Personally I think that this preference toward the "exotic," is a huge weakness.

There are many reasons I think this, but the one I want to address here is that allowing the media to set our agenda means that we are always responding to them. We never have the element of surprise. Hell, even if they weren't surprised by us, at least if we're not letting them tell us when and where all the maijor conflicts are going to take place, we might be able to strike at a time that is particularly inconvenient...

My brain just fried, I need to eat. More later.

Sunday, August 31, 2008

It's coming back around again.

So I might give this a go. Vlogging was ok, but it's so fucking tedious. Script for however long at least 10 minutes, record for 10 minutes, edit for 10 minutes, upload for 10 minutes, do all the other shit. Easily takes an hour just to say anything of significance. So fuck that. Text is the new medium.
Anyway, here's my brief post just so you finally get something out of me.

Right wing ideologies seep into our thought processes in surpising ways. In my old, deleted YouTube account I made a video called Pro-Traumatic Revolutionary Disorder about the prominence of the idea that what is required to "turn people revolutionary" is for them to be abused by an alpha male character (e.g. Tyler Durden from Fight Club or V from V for Vendetta). The title of the video was a pun on Post Traumatic Stress Disorder, which would more likely be the result of the interactions portrayed in V for Vendetta (for example) then the kind of anti-authoritarian epiphany portrayed in the movie.

While most people can recognize the macho posturing in these boy fantasies, I noticed a more subtle and more prominent manifestation of this which kind of excited me a bit cause it's the perfect counter to the "no body wants to do anything" whining that's prevalent almost everywhere.

I was talking with one of my friends and she was saying that the reason the people we know don't protest more is because they are comfortable with their white middle class privilege. Because they don't have to fight to survive they don't care about the world. This is something which I had agreed with until I suddenly had this thought.

The 60's/70's is seen as the time of uber-revolution. It's the ideal that every radical wants to return to so they could be in the streets with 100 000's instead of 10's. But this wasn't a time of hardship. People had it way, WAY, cushier in the 60's/70's then we do now. In Australia, we had free university education, we had a better health care system, we had a less punitive, more widely available welfare system.

Today everything has withered away. It didn't "toughen us up". It didn't make us more revolutionary. We just got trounced.

I think their are two big reasons for this

1. The capitalists have forever won the battle with the unions. Now that capital can be pulled out of a country and moved to another country on a whim, the unions have no bargaining power. Only industries that must be localized (building, teaching, nursing) have power and even many of these can be undermined via other methods. Casualisation for instace.
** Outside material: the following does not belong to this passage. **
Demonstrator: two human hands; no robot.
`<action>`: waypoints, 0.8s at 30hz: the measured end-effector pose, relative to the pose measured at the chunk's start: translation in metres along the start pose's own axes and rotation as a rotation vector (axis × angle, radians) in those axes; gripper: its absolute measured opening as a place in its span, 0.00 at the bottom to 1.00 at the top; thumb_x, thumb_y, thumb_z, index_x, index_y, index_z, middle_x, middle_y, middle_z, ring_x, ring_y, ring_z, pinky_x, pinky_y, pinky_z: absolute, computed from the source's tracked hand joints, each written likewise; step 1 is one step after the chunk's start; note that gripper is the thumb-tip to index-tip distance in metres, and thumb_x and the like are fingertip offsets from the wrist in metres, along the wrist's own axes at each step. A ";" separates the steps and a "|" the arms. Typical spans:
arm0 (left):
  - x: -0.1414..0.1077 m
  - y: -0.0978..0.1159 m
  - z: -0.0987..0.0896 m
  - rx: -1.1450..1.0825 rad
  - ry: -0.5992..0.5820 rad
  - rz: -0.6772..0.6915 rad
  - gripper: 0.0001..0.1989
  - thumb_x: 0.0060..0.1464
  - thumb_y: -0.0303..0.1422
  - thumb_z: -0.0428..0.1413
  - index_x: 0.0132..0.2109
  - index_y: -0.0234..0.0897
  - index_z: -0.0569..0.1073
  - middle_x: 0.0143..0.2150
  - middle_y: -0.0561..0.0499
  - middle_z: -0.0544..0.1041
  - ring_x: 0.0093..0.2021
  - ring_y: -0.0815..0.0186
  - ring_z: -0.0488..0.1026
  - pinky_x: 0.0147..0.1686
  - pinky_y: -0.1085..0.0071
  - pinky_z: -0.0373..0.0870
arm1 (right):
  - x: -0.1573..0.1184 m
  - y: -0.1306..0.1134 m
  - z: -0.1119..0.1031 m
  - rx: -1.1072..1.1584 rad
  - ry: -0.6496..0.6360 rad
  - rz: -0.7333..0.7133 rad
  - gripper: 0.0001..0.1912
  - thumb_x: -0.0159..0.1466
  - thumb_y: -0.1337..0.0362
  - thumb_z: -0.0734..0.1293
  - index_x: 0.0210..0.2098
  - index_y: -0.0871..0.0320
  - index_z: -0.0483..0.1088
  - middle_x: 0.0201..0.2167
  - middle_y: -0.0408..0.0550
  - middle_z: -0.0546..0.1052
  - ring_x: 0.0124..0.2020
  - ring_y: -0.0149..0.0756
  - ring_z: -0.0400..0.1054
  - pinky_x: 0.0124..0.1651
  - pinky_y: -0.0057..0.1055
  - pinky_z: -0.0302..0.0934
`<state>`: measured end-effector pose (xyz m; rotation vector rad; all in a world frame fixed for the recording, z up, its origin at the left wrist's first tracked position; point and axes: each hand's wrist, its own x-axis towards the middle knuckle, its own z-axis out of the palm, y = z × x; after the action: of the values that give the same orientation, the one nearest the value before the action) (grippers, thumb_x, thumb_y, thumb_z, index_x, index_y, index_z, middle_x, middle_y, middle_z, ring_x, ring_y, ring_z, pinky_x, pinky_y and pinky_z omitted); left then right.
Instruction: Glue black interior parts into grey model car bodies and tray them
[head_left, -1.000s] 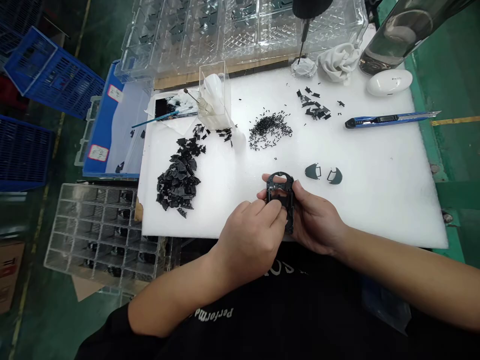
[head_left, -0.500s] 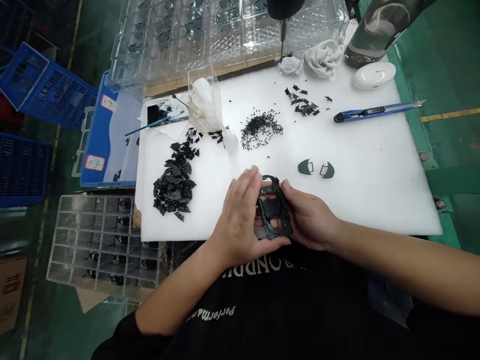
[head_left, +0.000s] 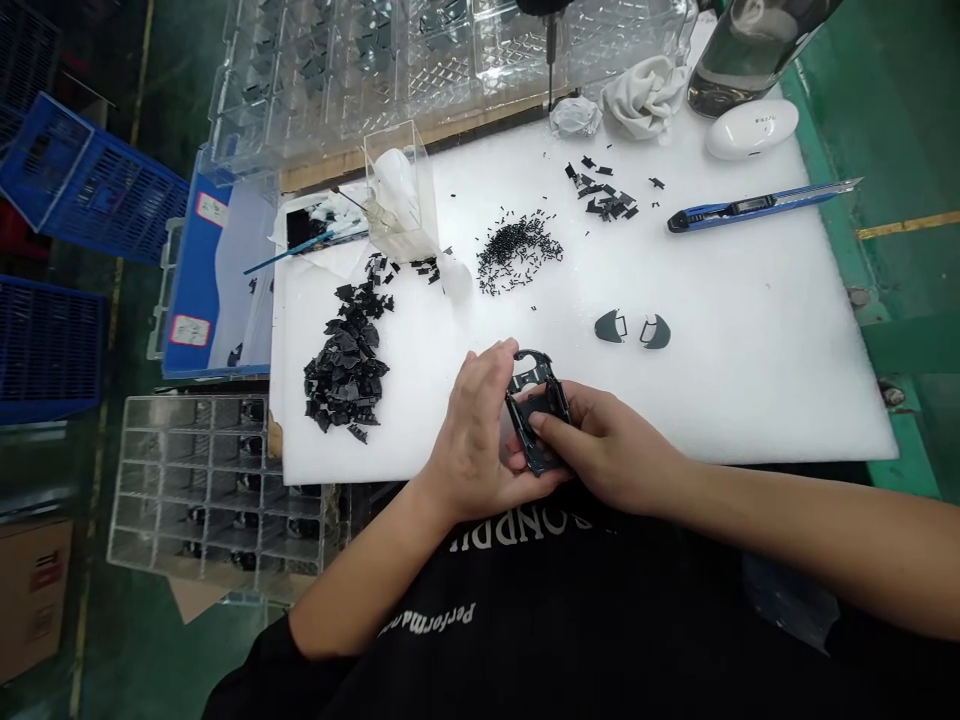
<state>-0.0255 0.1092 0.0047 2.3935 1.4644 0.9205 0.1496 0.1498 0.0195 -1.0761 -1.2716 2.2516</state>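
A dark plastic frame (head_left: 537, 372), with a rounded opening at its top, is held between my hands near the front edge of the white foam board (head_left: 750, 380). My left hand (head_left: 472, 440) is closed around its left side and lower end. The thumb of my right hand (head_left: 611, 445) presses on the flat middle of the frame, and the other fingers are behind it. Beyond the hands lie two dark curved plastic pieces, a left one (head_left: 609, 327) and a right one (head_left: 657, 332).
Tiny black pins (head_left: 517, 250) and a heap of black plastic parts (head_left: 345, 370) lie on the board. A blue utility knife (head_left: 757, 207) is at the right. Farther back are a clear box (head_left: 401, 200), a crumpled white cloth (head_left: 645, 98), a hanging screwdriver (head_left: 551, 50) and a bottle (head_left: 750, 55).
My right thumb has moved from the frame's right edge onto its middle. The frame has turned slightly in my hands. The whole view has shifted a little.
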 end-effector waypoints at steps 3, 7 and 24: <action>0.000 0.000 0.001 -0.007 0.003 0.010 0.54 0.49 0.51 0.62 0.71 0.32 0.42 0.64 0.30 0.63 0.66 0.47 0.62 0.63 0.47 0.62 | 0.000 -0.001 0.002 -0.031 0.019 -0.008 0.08 0.69 0.65 0.61 0.43 0.56 0.72 0.32 0.45 0.80 0.35 0.41 0.75 0.44 0.39 0.68; 0.000 0.001 0.001 0.000 -0.009 -0.010 0.55 0.48 0.52 0.63 0.71 0.34 0.42 0.64 0.31 0.63 0.65 0.46 0.62 0.62 0.47 0.64 | 0.000 -0.001 0.003 -0.028 0.040 -0.002 0.09 0.67 0.67 0.61 0.43 0.55 0.71 0.34 0.46 0.81 0.35 0.42 0.76 0.43 0.40 0.69; 0.000 -0.002 0.005 -0.012 0.052 0.058 0.58 0.45 0.53 0.65 0.70 0.25 0.46 0.63 0.28 0.64 0.66 0.49 0.62 0.64 0.54 0.63 | 0.000 -0.001 -0.001 -0.065 0.008 0.024 0.07 0.69 0.67 0.59 0.39 0.56 0.70 0.33 0.43 0.80 0.36 0.39 0.77 0.42 0.36 0.70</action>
<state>-0.0238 0.1106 -0.0004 2.4326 1.4099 1.0095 0.1506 0.1507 0.0202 -1.1280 -1.3438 2.2353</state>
2. The increasing destruction of face to face communities, mean that we don't know each other as well as we used to. That bond is essential for social movements. You've got to trust each other to take risks together and you've got to know each other in order to do that. Consumerism has replaced community. We need to fix that before we can fix anything.

Strong community bonds are the fertile soil that rebellion grows in. We can keep trying to make better and better seeds (political programs) in an attempt to Monsanto our way out of the problem or we can try rehabilitating the soil.